580. Nature of the Child.—That which gives a great value to the work of Madame Guizot is, that besides the general considerations and the philosophical reflections, we there find a great number of circumstantial experiences and detailed observations which are admissible in a sound treatise on pedagogy. Like the psychology of the child, pedagogy itself, at least in its first chapters, ought to be conceived and written near a cradle. Madame Guizot forcibly indicates the importance of the first years, where the future destiny of the child is determined: “In those imperfect organs, in that incomplete intelligence, are contained, from the first moment of existence, the germs of that which is ever more to proceed from them either for better or for worse. The man will never have, in the whole course of his life, an impulse which does not belong to that nature, all the features of which are already foreshadowed in the infant. The infant will never receive a keen and durable impression, however slight, an impress of whatever kind, whose effects are not to influence the life of the man.”

At the same time that she sees in the infant the rough draft of the man, Madame Guizot recognizes with a remarkable delicacy of psychologic sense, that which distinguishes, that which characterizes, the irreflective and inconsiderate nature of the child. What is more just than this observation?

“We often deceive ourselves in attributing to the conduct of children, because it is analogous to our own, motives similar to those which guide ourselves.”

What better observation than the example which Madame Guizot cites in support of this statement!

“Louise, by a sudden impulse, drops her toys, throws herself upon my neck, and cannot cease kissing me. It seems that all my mother’s heart could not sufficiently respond to the warmth of her caresses; but by the same playful impulse she leaves me to kiss her doll or the arm of the chair which she meets on her way.”

581. Philosophic Rationalism.—Madame Guizot pushes rationalism much farther than Madame de Rémusat, and still farther than Madame Necker de Saussure. She is first a philosopher, then a Christian. She more nearly approaches Rousseau. She would first form in the minds of children the universal idea of God before initiating them into the particular dogmas of positive religions.
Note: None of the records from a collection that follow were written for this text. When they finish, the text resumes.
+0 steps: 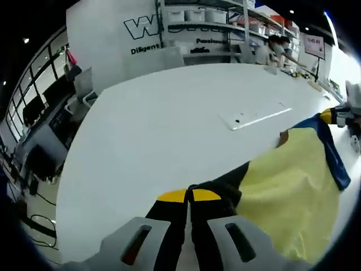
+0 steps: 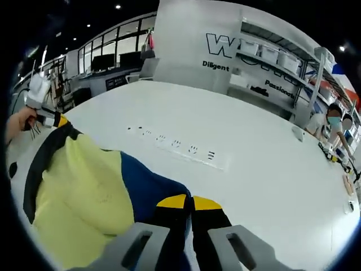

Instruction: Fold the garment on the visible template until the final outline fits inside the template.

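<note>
Left gripper (image 1: 189,196): jaws closed on the black edge of the garment (image 1: 293,192), tips pressed together with cloth between them. Right gripper (image 2: 189,202): jaws likewise closed, clamped on the garment's navy-blue panel (image 2: 144,186).

The garment was a yellow piece with black trim and a navy section. It was held stretched between the two grippers, hanging slack and creased above the white tabletop (image 1: 169,124), close to its near edge.

Judged step: carrying or spreading the garment before a fold. The next move appeared to call for lowering it flat and aligned over the template. No template outline could be identified with certainty.

Farther along the tabletop lay a white strip with dark markings (image 2: 180,144). Shelving (image 2: 271,62) stood beyond.
</note>
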Tool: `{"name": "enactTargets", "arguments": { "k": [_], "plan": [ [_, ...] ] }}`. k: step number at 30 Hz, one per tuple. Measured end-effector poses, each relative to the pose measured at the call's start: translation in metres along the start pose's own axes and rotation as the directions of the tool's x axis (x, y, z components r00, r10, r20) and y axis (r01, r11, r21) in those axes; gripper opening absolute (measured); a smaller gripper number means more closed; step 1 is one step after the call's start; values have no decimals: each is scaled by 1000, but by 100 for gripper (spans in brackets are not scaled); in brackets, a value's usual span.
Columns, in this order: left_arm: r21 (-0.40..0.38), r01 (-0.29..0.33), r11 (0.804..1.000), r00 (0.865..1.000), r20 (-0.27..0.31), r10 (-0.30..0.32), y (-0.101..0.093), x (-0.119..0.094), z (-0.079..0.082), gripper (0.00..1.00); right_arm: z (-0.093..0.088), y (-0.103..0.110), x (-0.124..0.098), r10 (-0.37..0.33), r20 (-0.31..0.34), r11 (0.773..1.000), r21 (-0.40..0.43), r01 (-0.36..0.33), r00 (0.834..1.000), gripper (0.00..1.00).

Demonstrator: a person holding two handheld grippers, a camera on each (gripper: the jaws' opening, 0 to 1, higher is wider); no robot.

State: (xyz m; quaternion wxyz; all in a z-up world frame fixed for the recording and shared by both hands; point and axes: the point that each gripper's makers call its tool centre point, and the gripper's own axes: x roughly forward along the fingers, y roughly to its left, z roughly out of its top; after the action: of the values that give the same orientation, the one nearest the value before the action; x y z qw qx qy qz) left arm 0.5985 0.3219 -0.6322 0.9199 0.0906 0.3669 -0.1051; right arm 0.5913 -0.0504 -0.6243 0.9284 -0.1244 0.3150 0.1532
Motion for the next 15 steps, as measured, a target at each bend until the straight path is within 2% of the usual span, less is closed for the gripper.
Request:
{"name": "enactTargets", "arguments": {
  "k": [5,8,10,13,15],
  "plan": [
    [15,-18,1000,1000,-19,19,0,8,-3,3,-4,-4,9,-11,8,999,46,11,1000,0],
    [26,-26,999,999,-25,27,0,11,-4,3,-6,-3,13,-5,12,999,39,4,1000,0],
    [31,-27,999,999,-29,28,-1,14,-6,3,-12,-4,17,-6,-9,999,33,6,1000,0],
    [44,-23,999,999,-48,25,-1,21,-11,3,-15,-5,20,1,-11,999,42,0,1000,0],
    [30,-9,1000,997,-81,12,-2,25,-15,3,-18,-4,24,17,-16,999,44,-16,1000,0]
  ]
}}
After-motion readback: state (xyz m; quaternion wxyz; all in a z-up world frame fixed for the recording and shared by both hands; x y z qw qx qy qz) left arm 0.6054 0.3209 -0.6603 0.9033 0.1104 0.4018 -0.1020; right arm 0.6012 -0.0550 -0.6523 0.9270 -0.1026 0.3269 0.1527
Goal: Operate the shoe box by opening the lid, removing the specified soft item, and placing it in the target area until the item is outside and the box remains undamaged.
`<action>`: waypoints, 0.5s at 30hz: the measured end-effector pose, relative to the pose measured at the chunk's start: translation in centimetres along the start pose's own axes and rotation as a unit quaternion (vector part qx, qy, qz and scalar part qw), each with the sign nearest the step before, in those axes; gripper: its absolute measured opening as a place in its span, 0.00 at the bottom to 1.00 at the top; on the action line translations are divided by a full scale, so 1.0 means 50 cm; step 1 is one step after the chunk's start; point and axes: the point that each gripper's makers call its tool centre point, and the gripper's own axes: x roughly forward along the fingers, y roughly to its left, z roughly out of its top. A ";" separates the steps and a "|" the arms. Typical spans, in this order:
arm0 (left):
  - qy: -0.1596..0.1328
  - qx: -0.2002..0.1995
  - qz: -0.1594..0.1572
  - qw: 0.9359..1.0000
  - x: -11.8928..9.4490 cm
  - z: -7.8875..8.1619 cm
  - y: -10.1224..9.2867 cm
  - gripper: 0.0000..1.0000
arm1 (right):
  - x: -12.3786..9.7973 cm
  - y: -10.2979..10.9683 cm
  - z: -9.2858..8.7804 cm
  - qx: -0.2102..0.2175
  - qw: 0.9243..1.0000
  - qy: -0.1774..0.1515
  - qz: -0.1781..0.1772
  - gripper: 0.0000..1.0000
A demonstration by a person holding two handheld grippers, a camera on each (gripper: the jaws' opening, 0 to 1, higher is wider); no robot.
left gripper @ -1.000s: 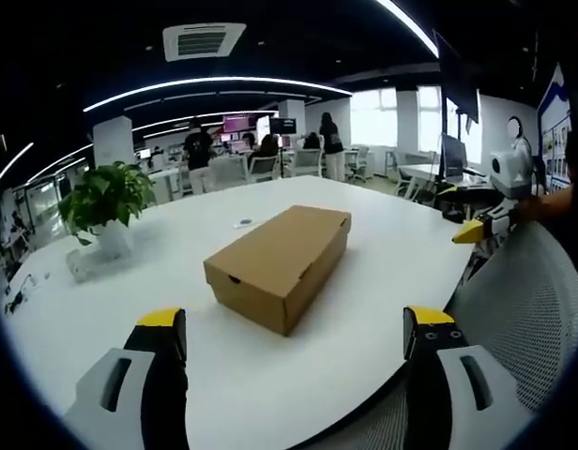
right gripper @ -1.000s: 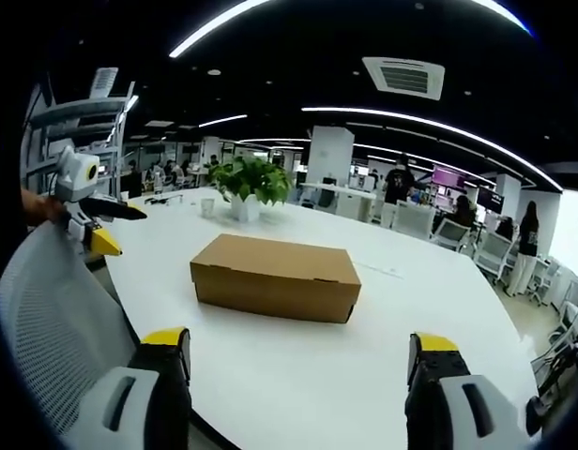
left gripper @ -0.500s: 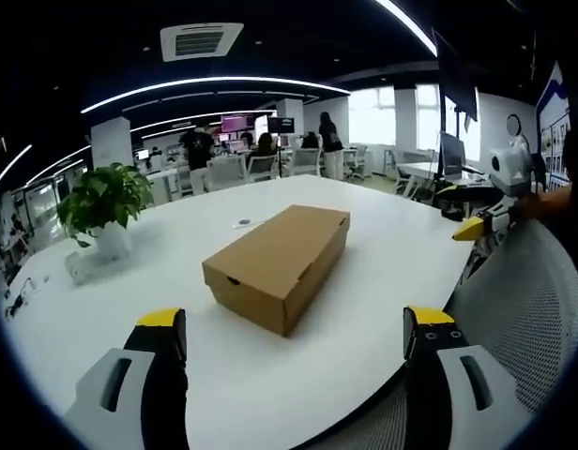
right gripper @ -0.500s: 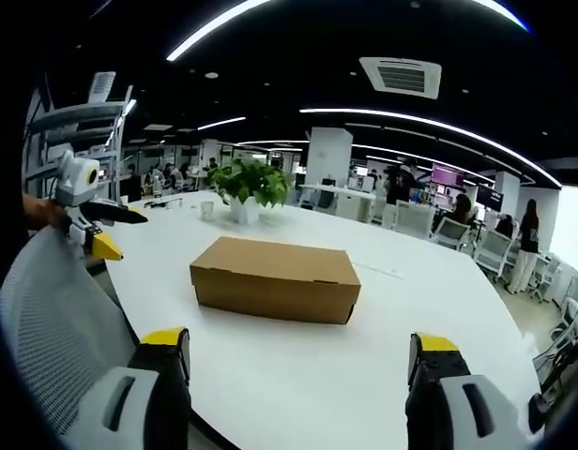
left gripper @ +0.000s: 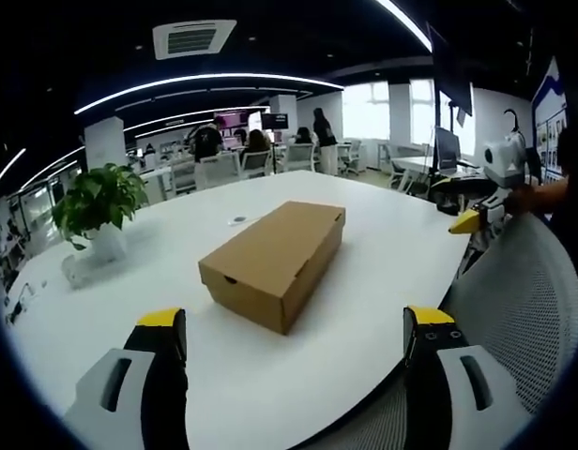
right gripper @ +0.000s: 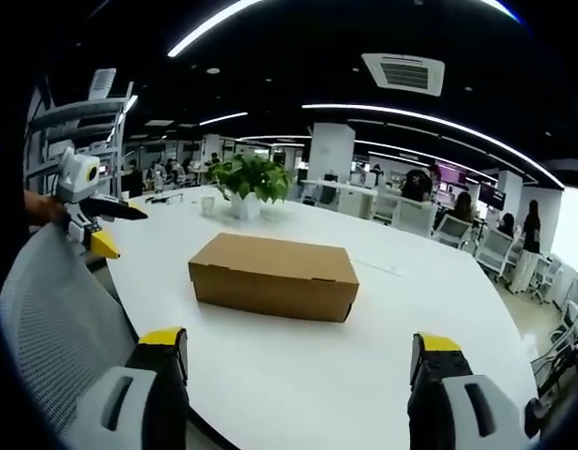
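Note:
A brown cardboard shoe box (left gripper: 274,257) lies shut in the middle of the round white table (left gripper: 383,253). In the right gripper view the same shoe box (right gripper: 273,275) shows its long side, lid down. My left gripper (left gripper: 296,330) hangs open at the table's near edge, well short of the box, nothing between its jaws. My right gripper (right gripper: 301,349) is open too, at another side of the table, apart from the box. Each gripper appears in the other's view, held by a hand: the right gripper (left gripper: 484,214) and the left gripper (right gripper: 90,225).
A potted green plant (left gripper: 95,211) stands on the table beyond the box. A small flat object (left gripper: 240,221) lies behind the box. A grey mesh chair back (left gripper: 524,319) is close by my grippers. Desks, chairs and several people fill the office behind.
Both views have shifted slightly with the hands. The box lies where it was and stays shut. People in the background have walked.

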 end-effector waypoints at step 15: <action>0.003 -0.009 0.004 1.000 0.027 0.036 0.021 1.00 | 0.029 -0.004 0.027 -0.009 0.999 0.001 0.032 0.99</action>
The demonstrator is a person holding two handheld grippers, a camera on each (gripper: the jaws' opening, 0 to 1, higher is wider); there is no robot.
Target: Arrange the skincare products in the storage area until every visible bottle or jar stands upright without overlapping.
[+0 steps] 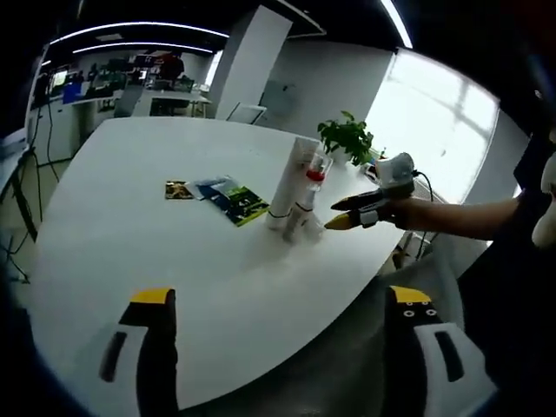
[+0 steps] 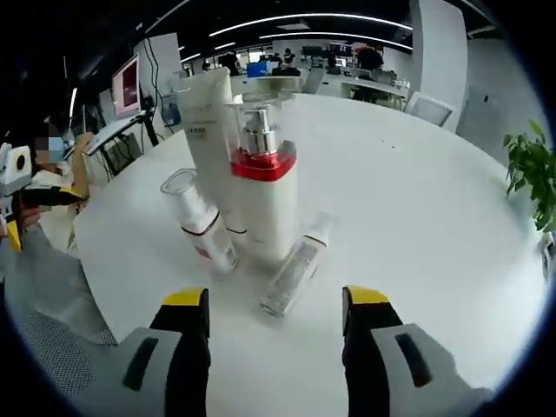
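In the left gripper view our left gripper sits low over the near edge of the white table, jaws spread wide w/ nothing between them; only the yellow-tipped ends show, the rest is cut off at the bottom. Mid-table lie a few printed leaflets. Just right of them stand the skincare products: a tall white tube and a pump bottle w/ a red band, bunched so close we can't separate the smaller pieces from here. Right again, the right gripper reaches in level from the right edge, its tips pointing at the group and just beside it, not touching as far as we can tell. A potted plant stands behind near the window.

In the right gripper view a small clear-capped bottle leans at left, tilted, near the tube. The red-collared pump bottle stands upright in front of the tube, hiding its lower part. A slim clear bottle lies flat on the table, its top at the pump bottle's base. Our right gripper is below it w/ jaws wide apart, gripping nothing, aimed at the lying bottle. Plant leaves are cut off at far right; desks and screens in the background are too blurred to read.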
She bases morals on the idea of duty, which is “the only basis of a complete education.”

“I would place,” she says, “each act of the child under the protection of an idea or of a moral sentiment.”

Recalling the distinction made by Dupont de Nemours between paternal commands and military commands, the first addressing themselves to the reason, the others to be observed without protest and with a passive obedience, she does not conceal her preference for the use of the first, because she would form in the woman, as in the man, a spirit of reason and of liberty. She absolutely proscribes personal interest, and hence declares that “rewards have always seemed to her contrary to the true principle of education.”